Als’ appreciation for Neel’s paintings of her Spanish Harlem neighbors is poignant: “There was a quality I shared with her subjects, all of whom were seen through the lens of Neel’s interest, and compassion.” Isolating these portraits from those she painted of white cognoscenti raises interesting and troubling questions. Neel may have been free of overt political agenda, and the catchall designation of social realism hardly seems appropriate. Her interest was psychic complexity, and all the better if she could drill down to discomfort. She painted people who didn’t look like her, and that’s true, insofar as we’re resigned to treating skin color as a defining attribute.

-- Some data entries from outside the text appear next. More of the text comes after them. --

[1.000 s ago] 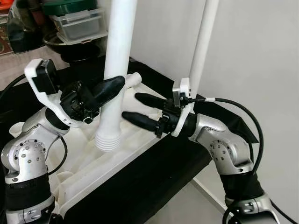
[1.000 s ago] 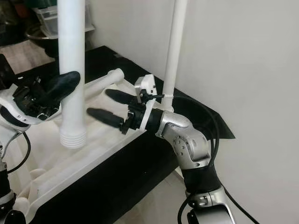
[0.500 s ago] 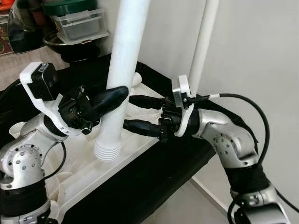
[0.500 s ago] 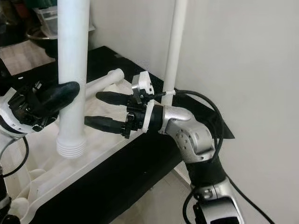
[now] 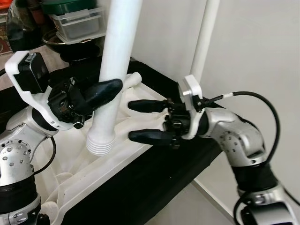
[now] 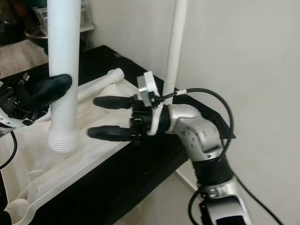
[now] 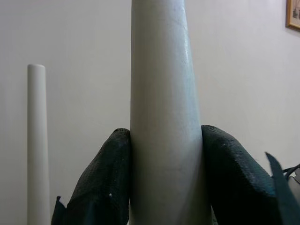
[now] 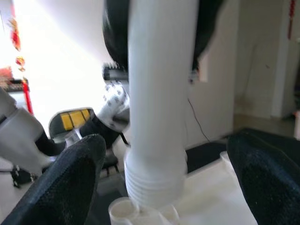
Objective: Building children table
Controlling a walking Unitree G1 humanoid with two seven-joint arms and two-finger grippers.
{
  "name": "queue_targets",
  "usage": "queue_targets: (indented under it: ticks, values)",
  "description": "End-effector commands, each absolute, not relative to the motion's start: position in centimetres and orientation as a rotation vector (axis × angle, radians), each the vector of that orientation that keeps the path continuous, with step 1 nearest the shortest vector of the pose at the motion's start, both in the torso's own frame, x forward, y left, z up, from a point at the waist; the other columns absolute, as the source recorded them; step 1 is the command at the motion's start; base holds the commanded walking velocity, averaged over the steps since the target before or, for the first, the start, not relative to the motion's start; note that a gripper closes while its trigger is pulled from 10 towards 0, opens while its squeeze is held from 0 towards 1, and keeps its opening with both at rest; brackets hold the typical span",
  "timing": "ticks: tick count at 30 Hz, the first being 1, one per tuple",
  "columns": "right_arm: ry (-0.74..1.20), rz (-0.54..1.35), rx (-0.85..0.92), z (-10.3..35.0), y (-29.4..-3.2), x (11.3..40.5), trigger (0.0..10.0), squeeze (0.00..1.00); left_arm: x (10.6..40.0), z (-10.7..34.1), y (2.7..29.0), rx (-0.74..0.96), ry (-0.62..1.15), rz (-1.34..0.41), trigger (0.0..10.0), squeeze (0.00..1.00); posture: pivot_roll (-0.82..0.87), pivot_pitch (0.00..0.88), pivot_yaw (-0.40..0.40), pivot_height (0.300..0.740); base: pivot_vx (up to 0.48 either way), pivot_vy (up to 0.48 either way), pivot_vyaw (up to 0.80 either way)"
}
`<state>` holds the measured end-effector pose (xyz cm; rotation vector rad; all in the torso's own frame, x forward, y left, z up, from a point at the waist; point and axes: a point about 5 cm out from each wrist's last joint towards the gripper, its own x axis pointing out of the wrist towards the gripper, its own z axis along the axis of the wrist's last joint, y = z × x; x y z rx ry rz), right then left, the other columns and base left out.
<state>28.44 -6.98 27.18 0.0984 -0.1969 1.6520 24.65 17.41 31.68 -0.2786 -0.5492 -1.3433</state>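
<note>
Left gripper (image 5: 101,93): fingers closed tight around the white table leg (image 5: 115,56), one black pad on each side of the tube as seen in the left wrist view; leg held nearly upright, its ribbed threaded end (image 5: 100,143) hanging just above the overturned white tabletop (image 5: 126,140), apart from it. Right gripper (image 5: 150,121): fingers spread wide, holding nothing, lying level and just beside the leg's lower part, pointing at it; the right wrist view looks straight at the threaded end between the two open fingers. Second leg (image 5: 202,42): thin white post standing already mounted at the tabletop's far corner, behind the right wrist. Short white socket stub (image 5: 133,78): on the tabletop behind the held leg, near it. Risk, judged: the leg is gripped at one height only, so it may swing or slip through the pads and come down on the socket askew, crossing the threads; the right gripper closing off-centre could push the leg aside. Risk, judged: the right arm's cable (image 5: 243,101) runs close to the mounted post and could snag. Room: tabletop rim (image 5: 112,176) lies close under the right gripper, with the black surface (image 5: 154,187) and a drop to the floor beyond; wall close behind the tabletop; stacked containers (image 5: 75,23) well behind the left arm.
</note>
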Motion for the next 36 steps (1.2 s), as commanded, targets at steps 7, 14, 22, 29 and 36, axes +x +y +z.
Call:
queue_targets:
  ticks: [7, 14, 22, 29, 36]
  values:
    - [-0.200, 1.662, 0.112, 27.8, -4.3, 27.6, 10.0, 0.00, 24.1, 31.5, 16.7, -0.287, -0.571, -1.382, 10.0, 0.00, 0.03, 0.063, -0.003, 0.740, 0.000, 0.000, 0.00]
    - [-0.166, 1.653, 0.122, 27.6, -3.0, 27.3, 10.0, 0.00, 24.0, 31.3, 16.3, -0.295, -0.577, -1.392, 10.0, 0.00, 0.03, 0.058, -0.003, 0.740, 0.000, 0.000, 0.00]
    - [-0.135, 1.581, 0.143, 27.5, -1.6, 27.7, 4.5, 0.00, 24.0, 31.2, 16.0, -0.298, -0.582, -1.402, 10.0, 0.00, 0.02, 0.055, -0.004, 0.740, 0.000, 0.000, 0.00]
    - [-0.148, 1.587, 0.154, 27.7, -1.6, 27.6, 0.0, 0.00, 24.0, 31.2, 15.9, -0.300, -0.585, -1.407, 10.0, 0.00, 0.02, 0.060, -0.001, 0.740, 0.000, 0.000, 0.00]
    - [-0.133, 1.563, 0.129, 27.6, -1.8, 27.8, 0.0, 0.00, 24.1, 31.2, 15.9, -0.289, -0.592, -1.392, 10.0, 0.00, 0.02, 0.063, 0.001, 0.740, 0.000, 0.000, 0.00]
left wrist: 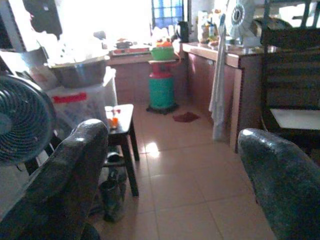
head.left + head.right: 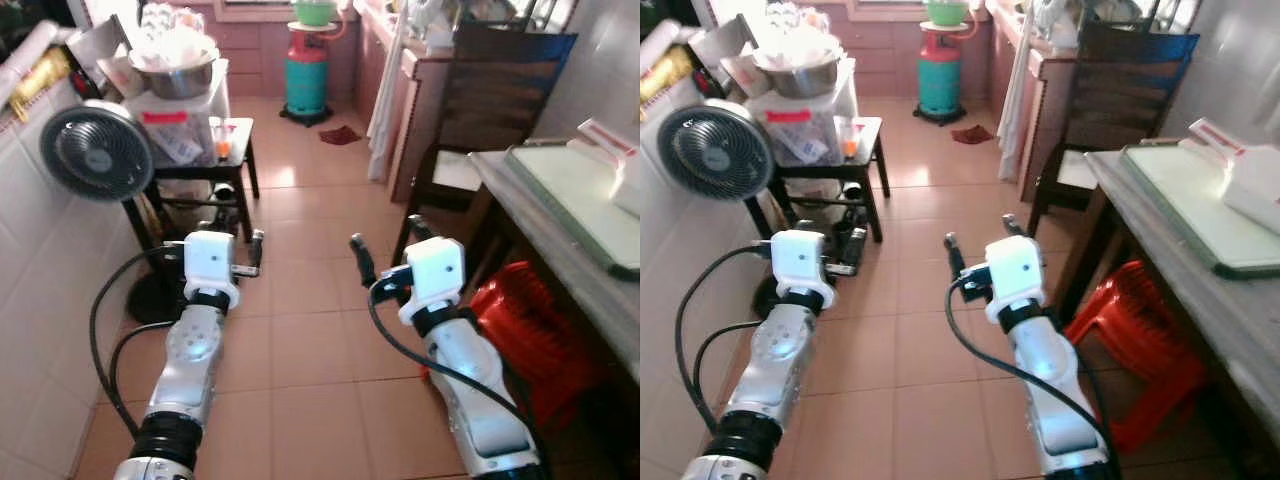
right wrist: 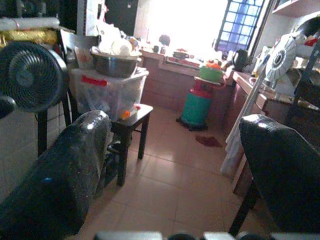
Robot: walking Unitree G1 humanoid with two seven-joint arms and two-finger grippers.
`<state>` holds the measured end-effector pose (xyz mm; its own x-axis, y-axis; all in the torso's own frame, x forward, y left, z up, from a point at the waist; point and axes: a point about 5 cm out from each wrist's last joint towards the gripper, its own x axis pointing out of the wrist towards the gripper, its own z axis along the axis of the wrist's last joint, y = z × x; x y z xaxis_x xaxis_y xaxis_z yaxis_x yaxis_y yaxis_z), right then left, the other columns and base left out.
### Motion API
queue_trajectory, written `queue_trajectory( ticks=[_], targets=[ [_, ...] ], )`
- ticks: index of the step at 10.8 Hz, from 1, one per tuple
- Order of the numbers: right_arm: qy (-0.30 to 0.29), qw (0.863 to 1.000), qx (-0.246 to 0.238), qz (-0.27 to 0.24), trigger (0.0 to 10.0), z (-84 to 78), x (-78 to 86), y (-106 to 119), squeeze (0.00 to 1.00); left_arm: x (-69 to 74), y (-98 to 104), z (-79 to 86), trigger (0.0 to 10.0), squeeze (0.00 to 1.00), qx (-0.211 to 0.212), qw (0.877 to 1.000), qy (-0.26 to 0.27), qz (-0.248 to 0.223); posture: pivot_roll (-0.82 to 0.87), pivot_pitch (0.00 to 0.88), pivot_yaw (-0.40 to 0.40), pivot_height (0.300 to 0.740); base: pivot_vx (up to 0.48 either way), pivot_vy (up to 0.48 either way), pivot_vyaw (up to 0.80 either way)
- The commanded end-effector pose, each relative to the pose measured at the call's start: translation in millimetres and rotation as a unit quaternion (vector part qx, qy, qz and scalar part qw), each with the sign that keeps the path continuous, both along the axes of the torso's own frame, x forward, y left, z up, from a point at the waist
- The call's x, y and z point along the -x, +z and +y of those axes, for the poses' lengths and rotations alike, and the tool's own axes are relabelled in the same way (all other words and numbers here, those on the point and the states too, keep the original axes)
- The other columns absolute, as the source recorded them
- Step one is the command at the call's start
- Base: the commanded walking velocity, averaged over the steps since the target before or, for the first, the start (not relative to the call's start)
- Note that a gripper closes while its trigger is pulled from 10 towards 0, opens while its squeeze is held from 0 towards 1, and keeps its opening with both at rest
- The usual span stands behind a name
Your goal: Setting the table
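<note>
In the middle of a tiled kitchen floor, the left eye view has both arms raised ahead of the robot: the left gripper point(image 2: 243, 252) at about 7 o'clock of the frame centre, the right gripper point(image 2: 385, 244) at about 4 o'clock, each with fingers spread and nothing between them. The table point(image 2: 560, 225) runs along 3 o'clock, carrying a pale green board point(image 2: 575, 200) and a white box point(image 2: 618, 170). I can pick out no plate, cup or cutlery on it, so what is to be laid cannot be named from here. A likely source is the steel bowl point(image 2: 178, 72) heaped with pale crockery at 11 o'clock, on a clear plastic bin point(image 2: 178, 125); it lies well apart from both grippers, past the fan point(image 2: 97, 152)

In the right eye view the same layout holds: a red stool point(image 2: 1130, 345) sits under the table edge, a dark chair point(image 2: 1120, 95) at 1 o'clock

In the left wrist view the fingers point(image 1: 65, 185) stand wide apart, with the bowl at 10 o'clock beyond them

In the right wrist view the fingers point(image 3: 62, 175) are likewise parted; the bowl and a green gas cylinder point(image 3: 196, 106) lie far ahead

My judgement: crockery there would be stiff, smooth, slippery and breakable, fairly heavy when stacked, so one piece taken by its rim is safest
</note>
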<state>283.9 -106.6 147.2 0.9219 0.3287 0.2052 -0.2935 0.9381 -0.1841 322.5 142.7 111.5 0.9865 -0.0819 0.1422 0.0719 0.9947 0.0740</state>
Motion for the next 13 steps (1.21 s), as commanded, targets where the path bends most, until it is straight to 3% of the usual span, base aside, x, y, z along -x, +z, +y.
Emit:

Neel painted people who felt like she did, or at least those upon whom she could project her own agitations. Hers is not the most profound portraiture—it tends to be broad in its characterizations, and values the slap over the whisper—but it is personal, vital, and, to use the current term, inclusive. That alone still has the power to gain our attention.
Alice Neel, Uptown, will be at David Zwirner, 525 & 533 West 19th Street, until April 22, 2017.